# Best rattle can



## poolecw (Oct 19, 2013)

What is the preferred rattle can to use?  I've got an old Marlin 795 that is starting to rust up.  I want to give it a digital camo job so that I can gain some experience with technique before moving on to a digital camo job on my XD45 using duracoat or ceracoat.  its just going to be a guinea pig.

While I'm not expecting long term durability, I do want to use the better of the common rattle can brands.


----------



## wareagle700 (Oct 19, 2013)

Brownells Gun Kote is the toughest rattle can I have used. Its does require baking though.

Brownells Alumahyde II is tough also if you prep your parts and let it cure right.


----------



## jglenn (Oct 20, 2013)

I've grown to like Alumahyde quite a bit. If I'm going to bake a finish then it's cerakote ( but that is not a spray can application)

if you let Alunahyde II sit for a couple of weeks you'll be happy with its durability


----------



## Stroker (Oct 28, 2013)

I've done several old rifles and a shotgun. I scuff everything with 00 steel wool and degrease everything with denatured alcohol. Next I put down several light coats and one final heavy coat of flat black 1600 degree engine paint as a base. I use  Rustoleum exterior for my final finish with color choices determined by firearm use. Mother nature provides me with the templates for the leaves and such. I'm sure someone sells templates for the digital pattern you desire. Take you time to allow the paint to dry between coats and plan out your next step or template layout/location. It usually takes me 2 or 3 weeks(part time) to complete one firearm, but everyone who sees them thinks they look great and are professionally done.


----------



## getaff (Jun 6, 2016)

Is the Rust o Leum any good or Krylon?  I priced the Aluma Hyde and that is some expensive stuff.  Almost 70 for a project


----------



## roperdoc (Jun 22, 2016)

I have used the rustoleum on a couple of 870s for deer and duck hunting. Clean them well and wipe down with a degreaser before painting . Neither gun has been babied, and after several years they have not required a touchup. The rustoleum multicolor in sandstone or grey work well in conjunction with their camo colors and give a textured grip.


----------



## Big7 (Jun 22, 2016)

http://www.bing.com/search?q=MSC+SU...=&ghc=1&cvid=66775B53C88C4B2CB9D5C2CBF2402909

Hammer finished paint. don't need cooking and covers a lot of flaws and dings.

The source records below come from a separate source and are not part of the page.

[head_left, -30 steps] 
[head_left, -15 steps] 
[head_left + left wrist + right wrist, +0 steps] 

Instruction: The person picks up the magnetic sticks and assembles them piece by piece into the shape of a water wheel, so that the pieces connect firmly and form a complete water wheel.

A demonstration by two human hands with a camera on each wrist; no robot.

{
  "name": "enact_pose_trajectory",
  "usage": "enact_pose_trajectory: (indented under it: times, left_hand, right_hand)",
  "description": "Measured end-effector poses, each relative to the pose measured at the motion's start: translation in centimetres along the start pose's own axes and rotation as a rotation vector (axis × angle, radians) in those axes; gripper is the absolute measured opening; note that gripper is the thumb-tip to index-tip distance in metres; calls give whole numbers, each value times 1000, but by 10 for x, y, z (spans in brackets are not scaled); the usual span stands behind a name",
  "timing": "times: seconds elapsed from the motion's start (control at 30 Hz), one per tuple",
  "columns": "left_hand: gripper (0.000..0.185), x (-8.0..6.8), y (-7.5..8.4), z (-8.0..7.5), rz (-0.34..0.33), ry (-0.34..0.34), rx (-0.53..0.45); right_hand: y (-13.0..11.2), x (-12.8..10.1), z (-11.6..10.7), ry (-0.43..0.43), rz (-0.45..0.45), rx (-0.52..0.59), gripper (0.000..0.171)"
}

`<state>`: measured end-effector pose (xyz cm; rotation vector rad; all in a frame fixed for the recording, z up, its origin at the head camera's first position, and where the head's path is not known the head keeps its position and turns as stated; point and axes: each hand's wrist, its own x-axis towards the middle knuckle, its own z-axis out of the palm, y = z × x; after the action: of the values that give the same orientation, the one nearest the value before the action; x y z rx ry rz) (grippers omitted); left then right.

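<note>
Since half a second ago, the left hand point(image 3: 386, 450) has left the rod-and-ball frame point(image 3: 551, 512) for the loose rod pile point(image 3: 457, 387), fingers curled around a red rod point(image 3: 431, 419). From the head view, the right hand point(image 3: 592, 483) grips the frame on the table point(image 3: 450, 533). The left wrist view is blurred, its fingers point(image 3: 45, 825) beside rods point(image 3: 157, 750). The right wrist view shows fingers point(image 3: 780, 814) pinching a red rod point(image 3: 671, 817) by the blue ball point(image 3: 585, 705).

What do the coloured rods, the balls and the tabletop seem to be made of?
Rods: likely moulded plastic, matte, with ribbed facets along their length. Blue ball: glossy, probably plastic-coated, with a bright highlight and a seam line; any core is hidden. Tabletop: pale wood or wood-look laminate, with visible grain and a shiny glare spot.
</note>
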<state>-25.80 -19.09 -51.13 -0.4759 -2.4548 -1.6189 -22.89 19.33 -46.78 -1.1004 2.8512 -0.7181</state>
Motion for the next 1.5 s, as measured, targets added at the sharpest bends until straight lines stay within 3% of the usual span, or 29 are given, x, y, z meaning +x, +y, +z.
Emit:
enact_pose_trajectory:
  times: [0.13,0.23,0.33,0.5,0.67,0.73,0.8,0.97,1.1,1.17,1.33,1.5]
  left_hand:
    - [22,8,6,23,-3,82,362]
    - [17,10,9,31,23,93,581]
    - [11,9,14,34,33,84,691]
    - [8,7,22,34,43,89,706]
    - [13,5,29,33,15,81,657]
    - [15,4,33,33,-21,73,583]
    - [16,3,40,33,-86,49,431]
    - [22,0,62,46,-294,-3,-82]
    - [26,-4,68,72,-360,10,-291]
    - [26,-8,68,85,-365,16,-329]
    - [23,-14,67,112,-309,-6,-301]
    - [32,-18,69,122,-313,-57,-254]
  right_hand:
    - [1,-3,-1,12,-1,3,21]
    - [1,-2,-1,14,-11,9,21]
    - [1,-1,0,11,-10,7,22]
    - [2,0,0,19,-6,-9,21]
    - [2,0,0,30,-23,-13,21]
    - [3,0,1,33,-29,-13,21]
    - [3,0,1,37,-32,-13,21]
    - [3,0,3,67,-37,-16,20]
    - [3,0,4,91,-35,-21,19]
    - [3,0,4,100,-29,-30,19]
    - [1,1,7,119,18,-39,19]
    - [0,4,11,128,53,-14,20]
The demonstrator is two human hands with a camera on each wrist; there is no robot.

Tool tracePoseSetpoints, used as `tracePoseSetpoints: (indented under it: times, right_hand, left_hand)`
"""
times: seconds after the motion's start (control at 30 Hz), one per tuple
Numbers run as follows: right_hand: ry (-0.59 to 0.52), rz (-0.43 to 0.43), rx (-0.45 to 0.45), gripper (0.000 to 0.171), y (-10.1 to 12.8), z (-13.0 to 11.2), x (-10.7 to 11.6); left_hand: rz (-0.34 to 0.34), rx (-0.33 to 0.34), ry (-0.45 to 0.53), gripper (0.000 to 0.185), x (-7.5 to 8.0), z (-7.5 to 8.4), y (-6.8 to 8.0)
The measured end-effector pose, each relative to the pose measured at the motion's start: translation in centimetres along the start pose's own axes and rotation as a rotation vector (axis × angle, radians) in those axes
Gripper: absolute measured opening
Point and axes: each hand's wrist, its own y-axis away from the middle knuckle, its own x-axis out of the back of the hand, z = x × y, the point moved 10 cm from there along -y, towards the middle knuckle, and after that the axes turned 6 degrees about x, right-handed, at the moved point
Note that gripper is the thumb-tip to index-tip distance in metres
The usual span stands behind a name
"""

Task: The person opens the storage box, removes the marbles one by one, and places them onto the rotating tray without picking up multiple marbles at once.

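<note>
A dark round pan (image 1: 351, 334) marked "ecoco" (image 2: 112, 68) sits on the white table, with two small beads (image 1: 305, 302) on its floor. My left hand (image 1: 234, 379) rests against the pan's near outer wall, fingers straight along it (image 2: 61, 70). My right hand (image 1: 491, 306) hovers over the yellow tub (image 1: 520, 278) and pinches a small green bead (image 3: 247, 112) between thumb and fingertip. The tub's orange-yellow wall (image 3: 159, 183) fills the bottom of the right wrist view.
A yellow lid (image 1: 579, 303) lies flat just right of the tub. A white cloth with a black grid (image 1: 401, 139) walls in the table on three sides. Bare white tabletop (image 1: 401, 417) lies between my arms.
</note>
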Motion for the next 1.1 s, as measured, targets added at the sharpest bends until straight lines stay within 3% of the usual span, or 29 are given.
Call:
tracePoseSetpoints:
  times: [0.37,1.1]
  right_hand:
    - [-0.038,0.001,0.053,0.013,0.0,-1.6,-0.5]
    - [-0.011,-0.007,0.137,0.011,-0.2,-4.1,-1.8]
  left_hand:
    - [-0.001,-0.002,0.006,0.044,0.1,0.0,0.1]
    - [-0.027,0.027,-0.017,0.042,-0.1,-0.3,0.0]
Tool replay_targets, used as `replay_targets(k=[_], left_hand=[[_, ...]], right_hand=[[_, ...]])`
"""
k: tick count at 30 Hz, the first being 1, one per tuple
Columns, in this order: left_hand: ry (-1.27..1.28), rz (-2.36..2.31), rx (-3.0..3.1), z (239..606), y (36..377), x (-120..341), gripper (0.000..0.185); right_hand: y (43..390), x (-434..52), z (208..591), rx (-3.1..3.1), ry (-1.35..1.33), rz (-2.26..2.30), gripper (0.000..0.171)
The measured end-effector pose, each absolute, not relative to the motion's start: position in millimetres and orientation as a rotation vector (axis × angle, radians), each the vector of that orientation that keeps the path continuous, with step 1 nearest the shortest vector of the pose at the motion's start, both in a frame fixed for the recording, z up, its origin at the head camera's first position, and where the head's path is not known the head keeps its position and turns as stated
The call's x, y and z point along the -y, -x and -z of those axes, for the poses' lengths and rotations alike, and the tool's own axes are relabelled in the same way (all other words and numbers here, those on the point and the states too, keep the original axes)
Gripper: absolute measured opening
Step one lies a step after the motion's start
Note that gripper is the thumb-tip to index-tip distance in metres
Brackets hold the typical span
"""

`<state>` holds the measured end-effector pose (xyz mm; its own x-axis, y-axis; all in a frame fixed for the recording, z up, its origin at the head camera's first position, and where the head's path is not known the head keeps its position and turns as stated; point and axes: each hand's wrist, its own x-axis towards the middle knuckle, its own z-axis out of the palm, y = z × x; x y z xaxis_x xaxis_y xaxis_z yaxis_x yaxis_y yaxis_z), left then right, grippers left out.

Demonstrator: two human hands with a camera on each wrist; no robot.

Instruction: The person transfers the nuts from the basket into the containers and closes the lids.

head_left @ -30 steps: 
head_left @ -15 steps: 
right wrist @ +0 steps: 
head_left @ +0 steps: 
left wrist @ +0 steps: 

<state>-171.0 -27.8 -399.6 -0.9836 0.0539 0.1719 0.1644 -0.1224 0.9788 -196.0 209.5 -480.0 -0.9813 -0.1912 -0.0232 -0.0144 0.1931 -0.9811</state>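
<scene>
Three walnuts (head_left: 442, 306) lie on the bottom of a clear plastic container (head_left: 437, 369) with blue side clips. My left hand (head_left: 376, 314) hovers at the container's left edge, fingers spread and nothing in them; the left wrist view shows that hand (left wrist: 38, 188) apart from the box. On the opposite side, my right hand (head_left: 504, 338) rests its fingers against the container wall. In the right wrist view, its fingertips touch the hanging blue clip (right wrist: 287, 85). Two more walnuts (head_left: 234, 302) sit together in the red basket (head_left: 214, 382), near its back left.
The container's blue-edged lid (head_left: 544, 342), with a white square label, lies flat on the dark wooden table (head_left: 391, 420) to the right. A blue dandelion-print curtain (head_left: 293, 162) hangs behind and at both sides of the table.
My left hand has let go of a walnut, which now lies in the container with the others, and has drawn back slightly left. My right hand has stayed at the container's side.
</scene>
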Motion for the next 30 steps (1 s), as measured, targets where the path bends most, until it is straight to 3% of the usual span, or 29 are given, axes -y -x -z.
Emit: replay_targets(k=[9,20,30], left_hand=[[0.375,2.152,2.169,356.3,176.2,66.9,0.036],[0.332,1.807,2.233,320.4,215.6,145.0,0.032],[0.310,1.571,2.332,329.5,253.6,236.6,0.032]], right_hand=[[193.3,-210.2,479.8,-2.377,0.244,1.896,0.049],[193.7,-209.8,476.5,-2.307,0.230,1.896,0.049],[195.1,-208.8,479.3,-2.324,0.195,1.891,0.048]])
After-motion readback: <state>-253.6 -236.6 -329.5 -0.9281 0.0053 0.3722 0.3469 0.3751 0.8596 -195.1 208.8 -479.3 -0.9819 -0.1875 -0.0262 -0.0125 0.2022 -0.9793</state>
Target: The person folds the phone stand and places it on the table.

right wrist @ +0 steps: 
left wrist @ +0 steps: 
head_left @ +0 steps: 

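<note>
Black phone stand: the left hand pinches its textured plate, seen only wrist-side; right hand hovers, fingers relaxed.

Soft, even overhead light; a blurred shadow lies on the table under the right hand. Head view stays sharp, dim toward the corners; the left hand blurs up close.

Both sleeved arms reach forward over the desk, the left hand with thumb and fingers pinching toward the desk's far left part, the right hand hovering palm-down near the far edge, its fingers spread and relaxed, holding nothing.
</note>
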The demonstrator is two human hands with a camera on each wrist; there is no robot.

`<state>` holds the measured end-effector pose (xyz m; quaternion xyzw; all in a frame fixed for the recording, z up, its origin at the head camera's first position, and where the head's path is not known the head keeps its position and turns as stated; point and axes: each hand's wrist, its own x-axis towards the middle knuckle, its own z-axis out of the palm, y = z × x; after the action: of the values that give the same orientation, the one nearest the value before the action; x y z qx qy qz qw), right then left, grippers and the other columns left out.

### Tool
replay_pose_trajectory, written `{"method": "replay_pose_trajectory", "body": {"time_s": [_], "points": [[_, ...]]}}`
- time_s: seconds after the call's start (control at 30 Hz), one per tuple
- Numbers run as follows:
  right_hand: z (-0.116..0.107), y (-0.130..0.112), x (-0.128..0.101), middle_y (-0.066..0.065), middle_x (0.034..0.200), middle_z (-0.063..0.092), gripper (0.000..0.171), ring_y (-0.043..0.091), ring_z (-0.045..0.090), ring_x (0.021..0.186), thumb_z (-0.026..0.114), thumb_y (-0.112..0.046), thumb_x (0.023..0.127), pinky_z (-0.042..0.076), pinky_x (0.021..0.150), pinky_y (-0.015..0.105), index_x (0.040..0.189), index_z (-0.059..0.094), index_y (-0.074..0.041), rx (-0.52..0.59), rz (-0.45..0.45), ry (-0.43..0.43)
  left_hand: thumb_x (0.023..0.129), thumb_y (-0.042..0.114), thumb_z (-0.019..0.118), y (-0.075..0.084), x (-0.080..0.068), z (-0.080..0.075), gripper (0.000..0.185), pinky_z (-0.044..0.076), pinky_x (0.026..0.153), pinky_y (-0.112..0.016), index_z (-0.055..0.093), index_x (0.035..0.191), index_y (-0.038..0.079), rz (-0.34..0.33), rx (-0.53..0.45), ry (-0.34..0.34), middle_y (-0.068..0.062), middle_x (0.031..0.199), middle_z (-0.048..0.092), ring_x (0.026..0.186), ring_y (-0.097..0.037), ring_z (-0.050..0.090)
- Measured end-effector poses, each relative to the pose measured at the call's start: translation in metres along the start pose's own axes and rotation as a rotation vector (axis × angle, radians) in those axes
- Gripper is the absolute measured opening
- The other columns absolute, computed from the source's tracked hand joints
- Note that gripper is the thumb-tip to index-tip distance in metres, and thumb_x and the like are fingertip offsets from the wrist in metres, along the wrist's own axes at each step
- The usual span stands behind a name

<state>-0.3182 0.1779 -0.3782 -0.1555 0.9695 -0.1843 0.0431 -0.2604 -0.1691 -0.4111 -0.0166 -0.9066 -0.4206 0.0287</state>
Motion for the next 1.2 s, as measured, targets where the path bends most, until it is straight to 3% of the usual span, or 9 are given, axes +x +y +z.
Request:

This micrometer from my set is 30+ years old.
They have been used in a shop environment that long.
Not a scratch.
You can see the hammer finish and you can
get just about any color you want.


----------



## GLS (Jun 23, 2016)

I have used Rustoleum rattle-can and Duracoat Shake and Spray two part kit. Don't sell rattle-can spray jobs short.  They can be durable if properly applied and far easier to repair than any other coating.  Key is preparation, metal etching primer, and keep your hands off for a month until it cures.  Here are some tips I found from a body shop painter.  
This is a good place to repost this info from a professional painter and his advice on rattle-can jobs.    The big points are attention to preparation and allowing the paint to cure for at least a month (if you can) before use.  Here’s what he had to say:
"Thanks for answering my question and I'll explain why I asked you. I'm a bodyman/painter by trade, I've been doing it for about 20 years. I've mainly made my living doing custom work like airbrushing, handlettering, pinstriping and graffics. Bikes, brain buckets, boats, etc. I experimented A LOT with different types of paints over the years for different types of appilcations. I'm telling this about myself so you don't think I'm some Joe-Blow giving bad advise about paint, which I see plenty of on this forum. So when ever I see someone having a paint related problem, I usually like to chime in and give my two bits.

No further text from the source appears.